REQUIREMENT:
Among the records below, find the lines with the word "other" and copy them.
□ □ □
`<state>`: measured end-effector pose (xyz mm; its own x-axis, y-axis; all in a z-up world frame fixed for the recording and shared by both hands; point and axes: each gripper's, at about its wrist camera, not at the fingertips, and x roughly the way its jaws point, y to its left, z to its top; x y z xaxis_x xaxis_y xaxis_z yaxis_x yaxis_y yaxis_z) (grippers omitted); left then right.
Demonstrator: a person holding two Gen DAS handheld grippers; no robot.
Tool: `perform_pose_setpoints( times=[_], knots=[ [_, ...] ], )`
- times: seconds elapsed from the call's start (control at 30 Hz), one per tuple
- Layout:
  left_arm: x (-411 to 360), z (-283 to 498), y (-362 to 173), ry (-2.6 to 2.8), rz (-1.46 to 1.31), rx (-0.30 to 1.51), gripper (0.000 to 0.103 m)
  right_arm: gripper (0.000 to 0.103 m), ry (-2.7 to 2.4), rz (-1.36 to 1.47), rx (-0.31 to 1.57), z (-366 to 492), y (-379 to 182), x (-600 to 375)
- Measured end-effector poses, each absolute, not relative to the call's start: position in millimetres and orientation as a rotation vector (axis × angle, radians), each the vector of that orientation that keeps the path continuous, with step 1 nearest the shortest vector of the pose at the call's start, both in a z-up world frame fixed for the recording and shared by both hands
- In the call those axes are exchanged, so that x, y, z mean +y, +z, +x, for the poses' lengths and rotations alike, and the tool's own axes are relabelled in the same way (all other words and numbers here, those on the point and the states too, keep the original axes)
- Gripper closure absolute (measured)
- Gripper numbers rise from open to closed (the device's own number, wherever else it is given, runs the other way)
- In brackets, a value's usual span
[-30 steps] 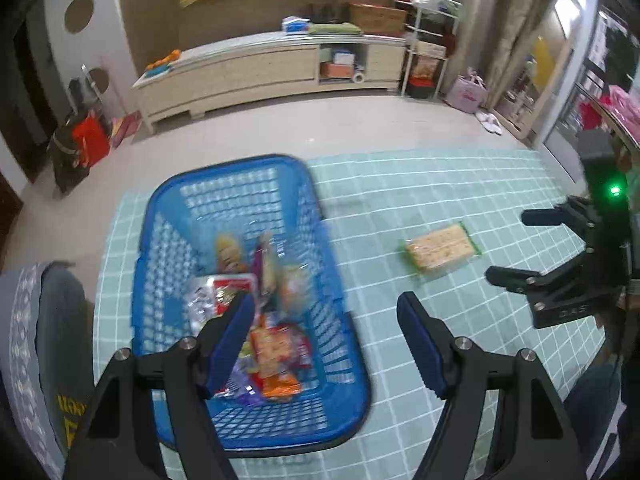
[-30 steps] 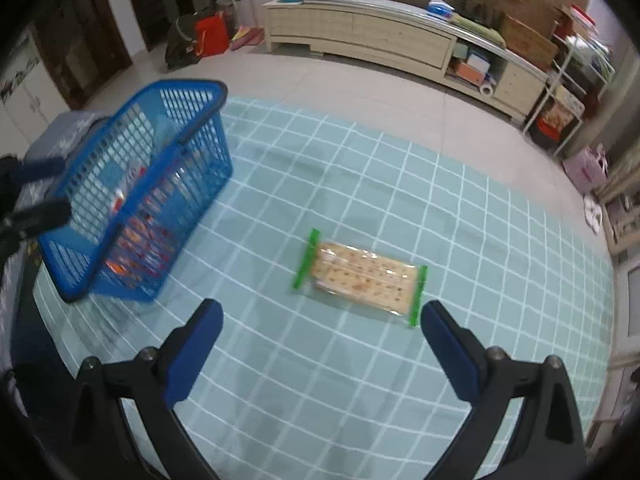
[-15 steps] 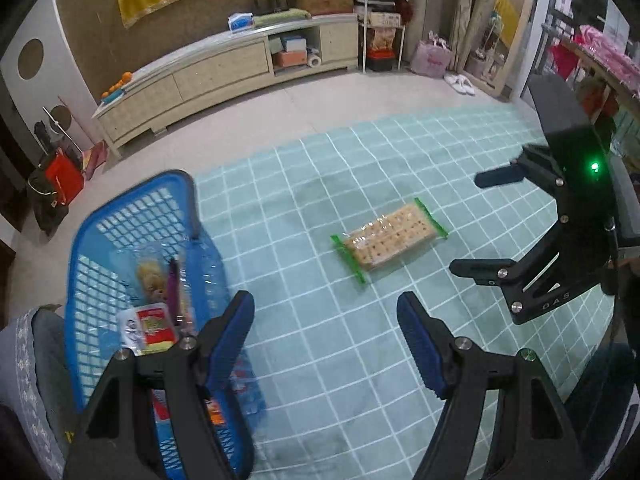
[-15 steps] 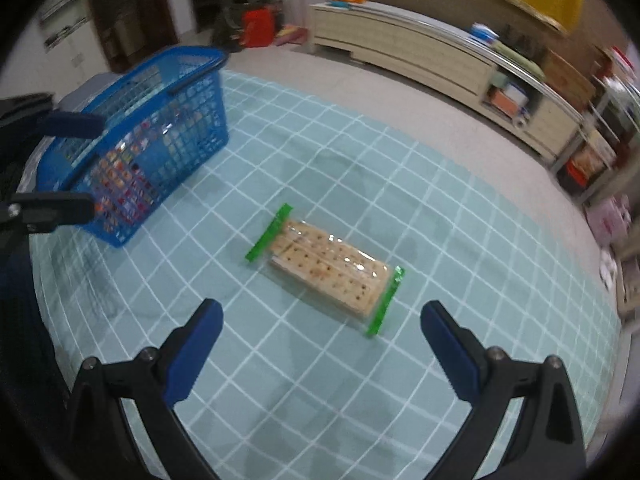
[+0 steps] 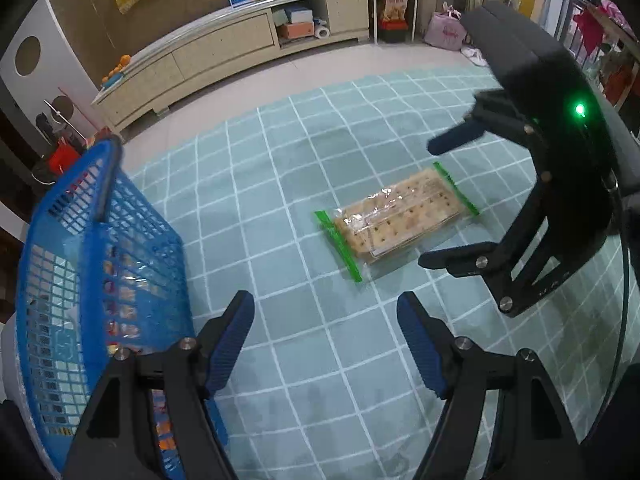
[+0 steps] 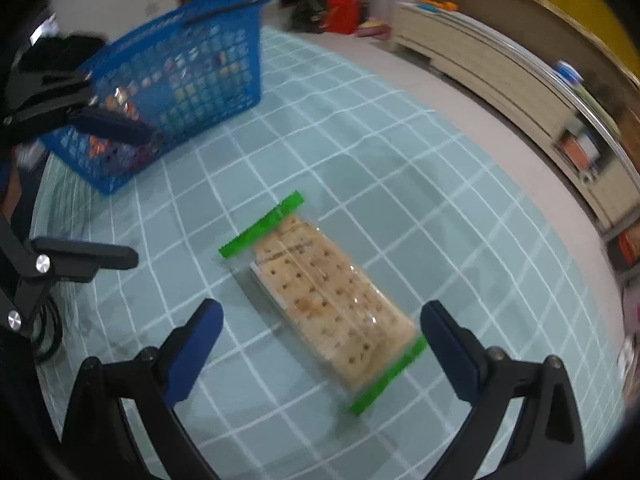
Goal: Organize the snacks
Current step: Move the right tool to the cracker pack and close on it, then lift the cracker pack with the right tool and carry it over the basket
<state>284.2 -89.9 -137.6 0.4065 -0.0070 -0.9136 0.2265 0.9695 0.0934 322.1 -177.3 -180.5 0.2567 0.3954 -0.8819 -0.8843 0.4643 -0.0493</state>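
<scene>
A clear cracker packet with green ends (image 5: 396, 220) lies flat on the teal checked mat (image 5: 280, 184); it also shows in the right wrist view (image 6: 328, 296). A blue basket (image 5: 100, 264) holding several snack packs stands at the left, also seen in the right wrist view (image 6: 168, 92). My left gripper (image 5: 326, 340) is open and empty, between basket and packet. My right gripper (image 6: 320, 348) is open and empty, low over the packet, its fingers spanning the packet's near part. The right gripper also shows in the left wrist view (image 5: 448, 200), just right of the packet.
The mat (image 6: 400, 168) lies on a tiled floor. A long low cabinet (image 5: 224, 52) runs along the far wall, with a shelf rack (image 5: 392, 4) and bags beside it. A red bag (image 6: 340, 12) stands beyond the basket.
My left gripper has swung right, away from above the basket toward the packet. My right gripper has moved closer to the packet, which now sits between its fingers.
</scene>
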Motion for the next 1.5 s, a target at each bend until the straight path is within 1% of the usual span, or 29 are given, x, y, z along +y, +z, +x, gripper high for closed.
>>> perform_pose_setpoints(
  times=[0.1,0.23,0.27,0.33,0.37,0.4,0.5,0.73,0.87,1.17,1.33,1.5],
  knots=[
    [-90,288,-143,-0.145,0.222,1.149,0.031,0.003,0.948,-0.702,0.922,329,-185,-167],
    [-85,291,-152,-0.145,0.188,1.168,0.031,0.005,1.006,-0.703,0.953,338,-192,-162],
    [-85,291,-154,-0.146,0.182,1.170,0.031,0.008,1.017,-0.711,0.957,339,-194,-161],
    [-85,291,-156,-0.143,0.181,1.170,0.031,0.017,1.028,-0.731,0.978,337,-200,-159],
    [-86,292,-157,-0.140,0.183,1.171,0.031,0.024,1.037,-0.741,0.992,336,-203,-157],
    [-86,293,-158,-0.141,0.182,1.170,0.031,0.028,1.025,-0.766,0.983,333,-206,-157],
    [-85,292,-158,-0.138,0.183,1.162,0.031,0.035,1.037,-0.717,0.983,329,-205,-160],
    [-86,276,-145,-0.146,0.182,1.126,0.031,0.037,0.923,-0.576,1.035,305,-200,-186],
    [-86,261,-136,-0.171,0.200,1.102,0.031,0.037,0.827,-0.497,1.032,281,-184,-200],
    [-73,225,-88,-0.200,0.108,1.009,0.031,0.037,0.709,-0.303,0.998,232,-114,-212],
    [-49,200,-49,-0.191,0.061,0.931,0.031,0.037,0.659,-0.255,0.946,207,-72,-193],
    [-17,182,-24,-0.161,0.041,0.872,0.031,0.037,0.637,-0.215,0.903,188,-44,-170]
  ],
)
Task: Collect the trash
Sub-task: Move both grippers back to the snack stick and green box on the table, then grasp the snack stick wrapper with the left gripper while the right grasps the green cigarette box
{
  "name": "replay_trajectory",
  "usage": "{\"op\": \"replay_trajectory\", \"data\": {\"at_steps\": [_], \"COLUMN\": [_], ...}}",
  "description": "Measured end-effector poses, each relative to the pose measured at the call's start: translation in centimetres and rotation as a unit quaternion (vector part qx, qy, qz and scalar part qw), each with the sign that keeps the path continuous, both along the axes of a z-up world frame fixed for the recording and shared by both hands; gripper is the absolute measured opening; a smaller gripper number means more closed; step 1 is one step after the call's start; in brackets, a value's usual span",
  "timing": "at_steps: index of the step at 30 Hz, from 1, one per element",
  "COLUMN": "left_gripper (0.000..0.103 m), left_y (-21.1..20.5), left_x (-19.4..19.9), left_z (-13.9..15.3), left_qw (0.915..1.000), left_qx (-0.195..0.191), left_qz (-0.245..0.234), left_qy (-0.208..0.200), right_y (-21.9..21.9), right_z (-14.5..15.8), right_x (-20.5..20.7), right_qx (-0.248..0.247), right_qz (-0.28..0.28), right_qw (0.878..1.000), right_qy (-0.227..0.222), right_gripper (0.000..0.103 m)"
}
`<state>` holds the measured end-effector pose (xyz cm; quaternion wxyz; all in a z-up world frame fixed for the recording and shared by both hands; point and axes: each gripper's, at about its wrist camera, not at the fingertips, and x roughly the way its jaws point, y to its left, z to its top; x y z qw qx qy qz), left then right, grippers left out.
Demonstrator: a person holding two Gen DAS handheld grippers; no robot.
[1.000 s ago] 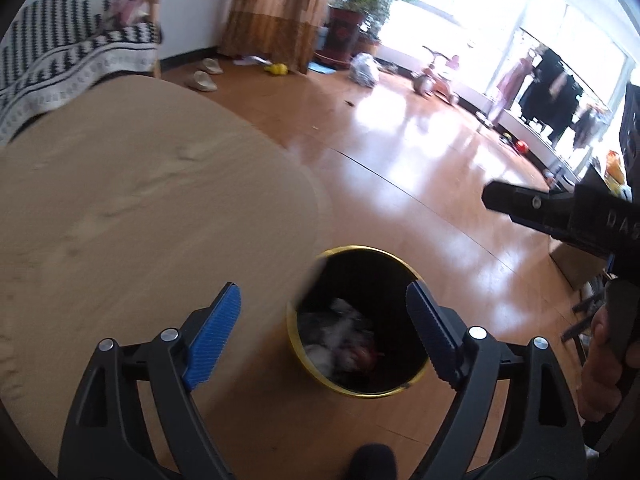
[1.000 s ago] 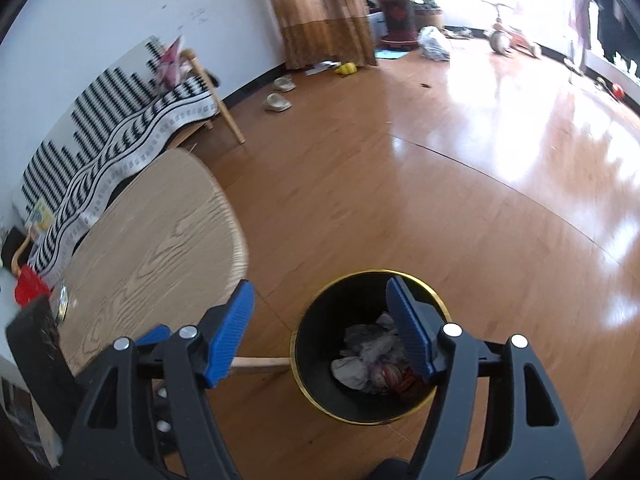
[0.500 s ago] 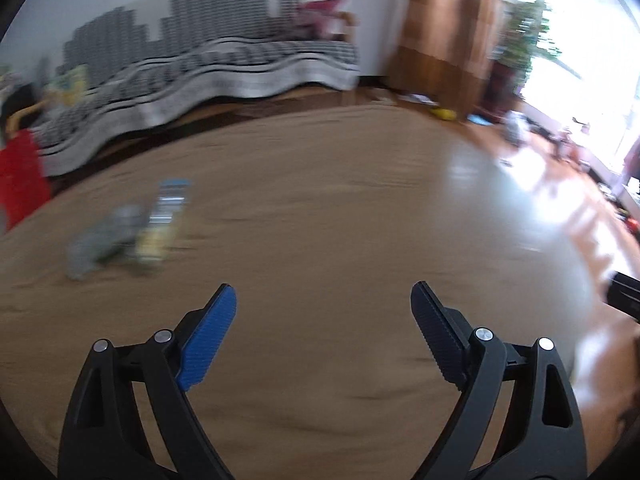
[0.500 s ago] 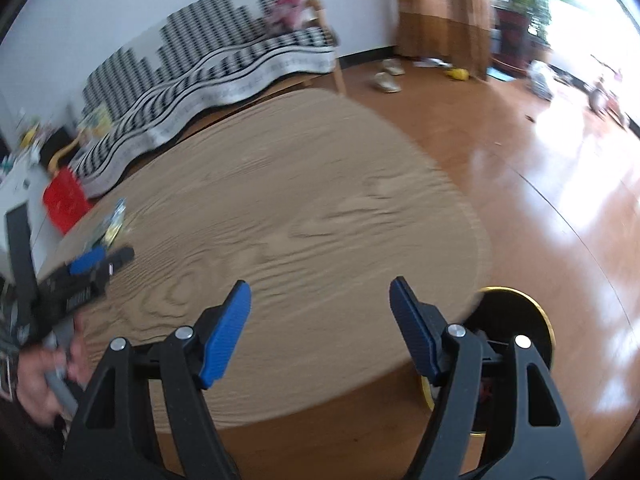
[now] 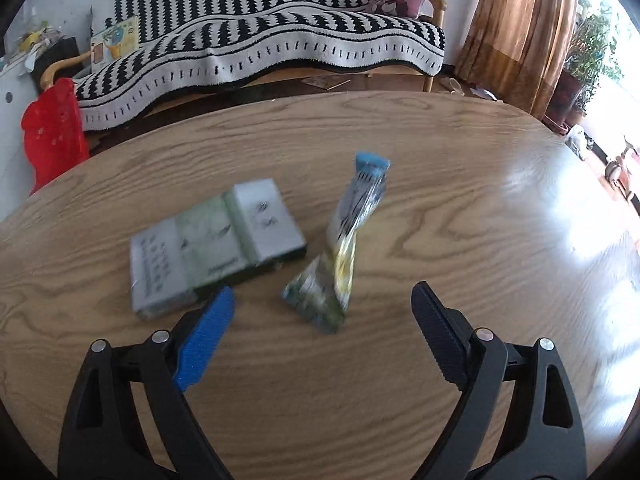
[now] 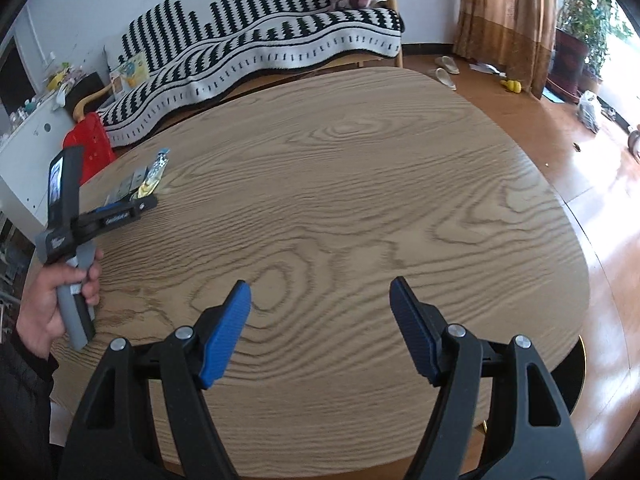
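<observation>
Left gripper (image 5: 322, 312): my jaws wide — lined up over the crinkly blue-and-yellow plastic wrapper (image 5: 344, 240).
Right gripper (image 6: 320, 308): jaws wide, empty — waiting above the round wooden table (image 6: 360, 184).

Black-and-white striped sofa cover (image 5: 260, 40), red bag (image 5: 54, 132), blue-capped yellow wrapper (image 5: 352, 224), tan woodgrain table (image 5: 460, 208).
</observation>
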<state>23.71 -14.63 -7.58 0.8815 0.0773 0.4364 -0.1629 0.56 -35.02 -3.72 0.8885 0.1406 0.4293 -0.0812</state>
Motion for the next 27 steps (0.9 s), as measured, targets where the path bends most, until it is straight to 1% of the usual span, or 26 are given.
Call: {"op": "replay_trajectory", "data": {"at_steps": [3, 6, 7, 8, 10, 11, 12, 13, 16, 19, 22, 24, 25, 26, 27], "left_gripper": [0.084, 0.066, 0.054, 0.038, 0.019, 0.019, 0.019, 0.016, 0.016, 0.015, 0.015, 0.015, 0.015, 0.015, 0.015], "left_y": [-1.0, -1.7, -2.0, -2.0, -1.9, -1.7, -1.2, -0.8, 1.2, 4.4, 8.6, 11.3, 13.1, 13.9, 15.6], "left_x": [0.8, 1.2, 1.2, 1.1, 0.9, 0.6, 0.2, -0.3, -2.4, -5.5, -8.9, -10.9, -12.1, -12.6, -13.5], "left_z": [-0.3, -0.3, -0.2, -0.1, -0.1, 0.0, 0.1, 0.4, 1.8, 3.8, 5.8, 6.6, 6.9, 7.0, 7.0], "left_qw": [0.9998, 0.9995, 0.9993, 0.9991, 0.9988, 0.9989, 0.999, 0.999, 0.999, 0.9989, 0.9988, 0.9986, 0.9981, 0.9979, 0.9971], "left_qx": [0.014, 0.014, 0.015, 0.014, 0.017, 0.013, 0.001, -0.006, -0.013, -0.021, -0.02, -0.022, -0.023, -0.028, -0.039], "left_qz": [-0.015, -0.026, -0.031, -0.036, -0.043, -0.044, -0.045, -0.044, -0.041, -0.033, -0.008, 0.011, 0.028, 0.037, 0.053], "left_qy": [-0.004, -0.012, -0.016, -0.017, -0.015, -0.01, -0.004, -0.003, -0.013, -0.027, -0.044, -0.047, -0.049, -0.047, -0.039], "right_y": [0.3, 0.7, 0.8, 1.1, 1.5, 1.8, 2.3, 2.6, 4.2, 6.6, 10.0, 12.8, 13.8, 15.0, 16.6], "right_z": [-0.2, -0.3, -0.4, -0.5, -0.6, -0.6, -0.7, -0.6, -0.5, -0.4, -0.5, -0.8, -0.9, -1.0, -1.3], "right_x": [0.7, 1.5, 1.7, 1.9, 2.4, 2.6, 3.0, 3.2, 4.2, 5.7, 7.3, 8.9, 9.6, 10.5, 11.6], "right_qx": [0.001, 0.001, 0.002, 0.002, 0.003, 0.003, 0.003, 0.004, 0.013, 0.029, 0.052, 0.074, 0.081, 0.091, 0.105], "right_qz": [0.007, 0.013, 0.015, 0.018, 0.025, 0.028, 0.033, 0.037, 0.048, 0.067, 0.096, 0.115, 0.119, 0.122, 0.127], "right_qw": [1.0, 1.0, 1.0, 1.0, 1.0, 1.0, 0.999, 0.999, 0.999, 0.997, 0.994, 0.991, 0.989, 0.988, 0.986], "right_qy": [0.002, 0.003, 0.003, 0.004, 0.006, 0.006, 0.006, 0.006, 0.0, -0.003, 0.001, 0.009, 0.012, 0.016, 0.024], "right_gripper": [0.07, 0.07, 0.07, 0.07, 0.069, 0.068, 0.067, 0.067, 0.067, 0.067, 0.067, 0.067, 0.067, 0.068, 0.068]}}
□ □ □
EXERCISE OUTPUT:
- In the call those axes are exchanged, so that x, y, z mean +y, +z, +x, for the poses' lengths and rotations alike, and the tool's own axes are relabelled in the same way (all other words and numbers here, those on the point and the states too, keep the original axes)
- Gripper numbers rise from open to closed (the device's own number, wherever else it is given, runs the other way)

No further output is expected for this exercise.